At the very minimum, Noorchasm said in a letter to FDA officials, “Pfizer and Moderna should “institute clear recommendations to clinicians that they delay immunization in any recently convalescent patients, as well as, any known symptomatic or asymptomatic carriers — and to actively screen as many patients with high cardiovascular risk as is reasonably possible, in order to detect the presence of SARS-CoV-2, prior to vaccinating them.”
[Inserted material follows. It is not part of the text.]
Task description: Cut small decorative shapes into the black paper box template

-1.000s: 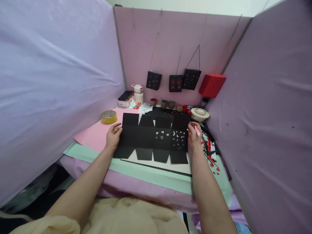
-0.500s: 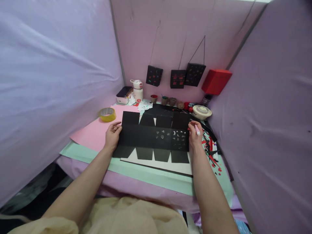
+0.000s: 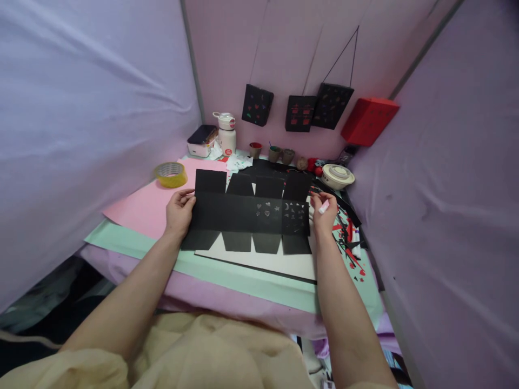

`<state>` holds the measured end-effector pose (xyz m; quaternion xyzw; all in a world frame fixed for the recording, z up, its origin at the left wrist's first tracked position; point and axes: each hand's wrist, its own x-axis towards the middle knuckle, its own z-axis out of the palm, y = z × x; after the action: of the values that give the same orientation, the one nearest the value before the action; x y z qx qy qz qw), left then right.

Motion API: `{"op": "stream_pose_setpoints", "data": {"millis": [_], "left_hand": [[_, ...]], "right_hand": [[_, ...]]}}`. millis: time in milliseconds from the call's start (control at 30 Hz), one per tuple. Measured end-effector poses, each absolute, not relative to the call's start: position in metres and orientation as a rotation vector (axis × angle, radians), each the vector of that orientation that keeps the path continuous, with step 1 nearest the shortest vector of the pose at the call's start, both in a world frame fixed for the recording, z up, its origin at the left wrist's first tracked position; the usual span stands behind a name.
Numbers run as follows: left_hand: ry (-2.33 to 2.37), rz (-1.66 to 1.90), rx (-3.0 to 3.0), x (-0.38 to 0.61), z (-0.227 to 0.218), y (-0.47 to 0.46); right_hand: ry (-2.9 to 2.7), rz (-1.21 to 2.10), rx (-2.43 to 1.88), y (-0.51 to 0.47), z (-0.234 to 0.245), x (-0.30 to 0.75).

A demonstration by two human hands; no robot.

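Observation:
A flat black paper cut-out (image 3: 235,212) with several flaps lies on a white board (image 3: 263,262). Small hearts, stars and triangles are cut into its right panels. My left hand (image 3: 178,212) grips its left edge, fingers curled on the paper. My right hand (image 3: 324,214) is at its right edge, closed around a pink-and-white pen (image 3: 323,207).
A yellow tape roll (image 3: 170,174) sits on pink paper (image 3: 141,202) at the left. Small pots (image 3: 273,153), a white bottle (image 3: 226,133) and a white lidded bowl (image 3: 338,175) line the back. Black paper lanterns (image 3: 300,112) and a red box (image 3: 368,120) hang on the wall. Red and black scraps (image 3: 348,243) lie at the right.
The view has tilted and shifted, so everything sits higher and more to the left. Both hands keep their hold on the black cut-out and pen.

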<state>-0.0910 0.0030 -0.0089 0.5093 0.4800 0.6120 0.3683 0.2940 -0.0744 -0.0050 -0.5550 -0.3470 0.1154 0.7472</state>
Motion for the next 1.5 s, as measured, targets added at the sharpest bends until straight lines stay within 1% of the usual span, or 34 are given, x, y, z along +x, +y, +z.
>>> {"op": "stream_pose_setpoints", "data": {"millis": [167, 233, 367, 467, 533, 633, 700, 767, 800, 867, 933, 1033, 1167, 1300, 1500], "left_hand": [[1.349, 1.528, 1.352, -0.092, -0.009, 0.003], [1.411, 1.513, 1.394, -0.092, -0.008, 0.003], [1.565, 1.57, 1.527, -0.092, -0.002, 0.0], [1.63, 1.648, 1.683, -0.088, 0.016, -0.011], [1.592, 1.638, 1.813, -0.079, 0.036, -0.021], [1.449, 1.496, 2.027, -0.049, 0.074, -0.031], [1.275, 1.308, 2.256, -0.018, 0.095, -0.028], [1.099, 1.027, 2.445, 0.017, 0.107, -0.016], [0.998, 0.822, 2.54, 0.034, 0.107, -0.007], [0.826, 0.587, 2.601, 0.065, 0.098, 0.011], [0.653, 0.386, 2.641, 0.084, 0.081, 0.027], [0.473, 0.22, 2.676, 0.09, 0.051, 0.038], [0.323, 0.136, 2.692, 0.073, 0.024, 0.037], [0.312, 0.1, 2.768, 0.063, 0.006, 0.036], [0.317, 0.151, 2.839, 0.063, -0.008, 0.036]], "right_hand": [[-0.705, 0.206, -1.218, -0.082, 0.002, 0.288], [-0.717, 0.285, -1.176, -0.086, 0.006, 0.282], [-0.746, 0.541, -1.084, -0.091, 0.013, 0.269], [-0.762, 0.615, -1.069, -0.092, 0.015, 0.261], [-0.769, 0.677, -1.06, -0.092, 0.016, 0.257], [-0.77, 0.813, -1.01, -0.094, 0.015, 0.249], [-0.766, 0.869, -1.006, -0.095, 0.014, 0.243], [-0.788, 0.885, -1.063, -0.095, 0.011, 0.237], [-0.808, 0.886, -1.107, -0.095, 0.009, 0.235], [-0.837, 0.867, -1.213, -0.095, 0.004, 0.231], [-0.825, 0.824, -1.312, -0.094, -0.002, 0.23], [-0.792, 0.779, -1.382, -0.093, -0.007, 0.23], [-0.844, 0.742, -1.46, -0.094, -0.01, 0.229], [-0.977, 0.652, -1.597, -0.099, -0.007, 0.224], [-0.983, 0.539, -1.702, -0.1, 0.018, 0.216]]}}
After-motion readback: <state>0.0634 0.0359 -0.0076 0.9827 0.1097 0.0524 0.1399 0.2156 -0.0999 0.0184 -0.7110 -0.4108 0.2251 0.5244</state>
On March 19, 32-year-old Benjamin Goodman died after receiving Johnson & Johnson’s experimental COVID vaccine. According to a Facebook post by his step-mother, Goodman knew his family’s difficult history with vaccines but got vaccinated at a pop-up vaccine site at a local Walgreen’s because people were pushing the travel pass.
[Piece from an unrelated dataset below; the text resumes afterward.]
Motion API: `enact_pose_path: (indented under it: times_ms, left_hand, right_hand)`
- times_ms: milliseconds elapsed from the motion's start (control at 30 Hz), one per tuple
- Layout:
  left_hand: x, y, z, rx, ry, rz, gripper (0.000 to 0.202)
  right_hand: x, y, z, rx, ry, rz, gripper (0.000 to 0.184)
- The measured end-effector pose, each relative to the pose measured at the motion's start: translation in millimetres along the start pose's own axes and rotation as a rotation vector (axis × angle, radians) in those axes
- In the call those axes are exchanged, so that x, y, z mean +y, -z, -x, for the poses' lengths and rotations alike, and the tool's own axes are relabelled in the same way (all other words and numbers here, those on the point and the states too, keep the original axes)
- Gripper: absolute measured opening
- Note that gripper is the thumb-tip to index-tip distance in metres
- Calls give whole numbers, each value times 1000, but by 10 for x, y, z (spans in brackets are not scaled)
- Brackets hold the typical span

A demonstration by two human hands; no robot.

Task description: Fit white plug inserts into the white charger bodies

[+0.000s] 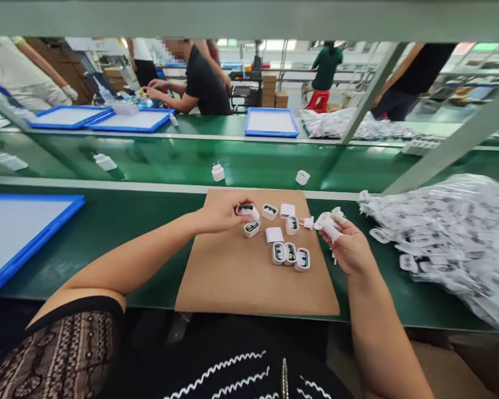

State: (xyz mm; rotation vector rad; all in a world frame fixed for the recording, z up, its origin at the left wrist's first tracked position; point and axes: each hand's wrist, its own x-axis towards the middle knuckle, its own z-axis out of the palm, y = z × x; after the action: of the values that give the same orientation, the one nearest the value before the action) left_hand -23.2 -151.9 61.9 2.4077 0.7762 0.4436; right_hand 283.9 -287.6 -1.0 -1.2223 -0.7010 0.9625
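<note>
My left hand (222,212) rests on a brown cardboard sheet (233,277) and pinches a small white charger shell (248,210). My right hand (346,244), with taped fingertips, is closed around a white plug piece (325,221) at the sheet's right edge. Several white charger shells (290,254) lie open-side up between the hands, three of them in a row near the sheet's middle. Another shell (251,228) sits just under my left fingers.
A large clear bag of white parts (449,238) lies at the right. A blue-framed tray (20,233) sits at the left. Two loose chargers (218,172) stand on the green belt beyond. Other people work at the far bench behind slanted metal struts (453,147).
</note>
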Motion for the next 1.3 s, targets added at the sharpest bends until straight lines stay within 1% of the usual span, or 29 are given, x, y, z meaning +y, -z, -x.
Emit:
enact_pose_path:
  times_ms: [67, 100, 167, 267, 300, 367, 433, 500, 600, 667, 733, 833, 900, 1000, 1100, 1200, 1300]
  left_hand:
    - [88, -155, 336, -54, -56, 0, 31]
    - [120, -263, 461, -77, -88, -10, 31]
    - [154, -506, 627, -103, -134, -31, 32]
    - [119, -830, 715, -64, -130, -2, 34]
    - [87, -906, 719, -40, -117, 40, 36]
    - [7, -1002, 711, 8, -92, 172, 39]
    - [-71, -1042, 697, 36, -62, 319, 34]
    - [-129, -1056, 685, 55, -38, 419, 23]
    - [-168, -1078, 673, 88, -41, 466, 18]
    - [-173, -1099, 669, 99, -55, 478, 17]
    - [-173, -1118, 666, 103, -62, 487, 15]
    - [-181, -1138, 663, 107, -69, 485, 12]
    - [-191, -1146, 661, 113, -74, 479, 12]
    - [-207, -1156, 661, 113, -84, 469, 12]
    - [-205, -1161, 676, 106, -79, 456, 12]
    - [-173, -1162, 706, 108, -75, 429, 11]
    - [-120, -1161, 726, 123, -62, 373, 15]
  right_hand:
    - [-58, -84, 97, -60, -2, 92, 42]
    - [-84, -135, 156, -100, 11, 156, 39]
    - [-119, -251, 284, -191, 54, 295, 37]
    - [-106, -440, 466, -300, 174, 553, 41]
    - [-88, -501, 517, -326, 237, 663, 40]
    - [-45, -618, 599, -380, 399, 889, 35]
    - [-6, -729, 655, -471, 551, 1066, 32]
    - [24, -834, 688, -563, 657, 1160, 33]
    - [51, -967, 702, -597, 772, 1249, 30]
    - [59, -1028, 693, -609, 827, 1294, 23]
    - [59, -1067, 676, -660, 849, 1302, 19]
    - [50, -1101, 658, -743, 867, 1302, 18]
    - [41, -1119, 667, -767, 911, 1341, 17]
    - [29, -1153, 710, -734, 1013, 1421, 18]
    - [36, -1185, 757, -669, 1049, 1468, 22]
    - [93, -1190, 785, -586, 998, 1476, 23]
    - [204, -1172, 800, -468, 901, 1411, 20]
Goodman felt ill, experienced a headache, woke up with a fever and chills at 1 a.m., went into cardiac arrest at 4 a.m. and was declared dead two hours later. Like many others, Goodman had not been tested to see if he had previously had COVID or was recently infected.
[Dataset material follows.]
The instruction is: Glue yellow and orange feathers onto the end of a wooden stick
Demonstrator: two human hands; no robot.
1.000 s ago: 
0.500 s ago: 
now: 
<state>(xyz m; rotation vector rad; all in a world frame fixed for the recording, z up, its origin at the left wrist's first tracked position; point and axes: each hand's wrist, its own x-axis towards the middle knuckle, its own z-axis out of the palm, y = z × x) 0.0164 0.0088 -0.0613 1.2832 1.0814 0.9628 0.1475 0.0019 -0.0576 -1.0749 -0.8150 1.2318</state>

Noorchasm sent a third communication to the FDA warning that deaths like Goodman’s could have been prevented, and that there will be more deaths unless people are screened before being vaccinated. As The Defender reported earlier this month, Noorchashm believes that a #ScreenB4Vaccine campaign could save millions from vaccine injuries.
“We are deploying this defensive weapon [the COVID vaccine] wildly indiscriminately in the midst of a pandemic outbreak, while many are ‘the recently infected.’ It is my professional opinion as an immunologist and physician that this indiscriminate vaccination is a clear and present danger to a subset of the already infected,” Noorchasm told The Defender.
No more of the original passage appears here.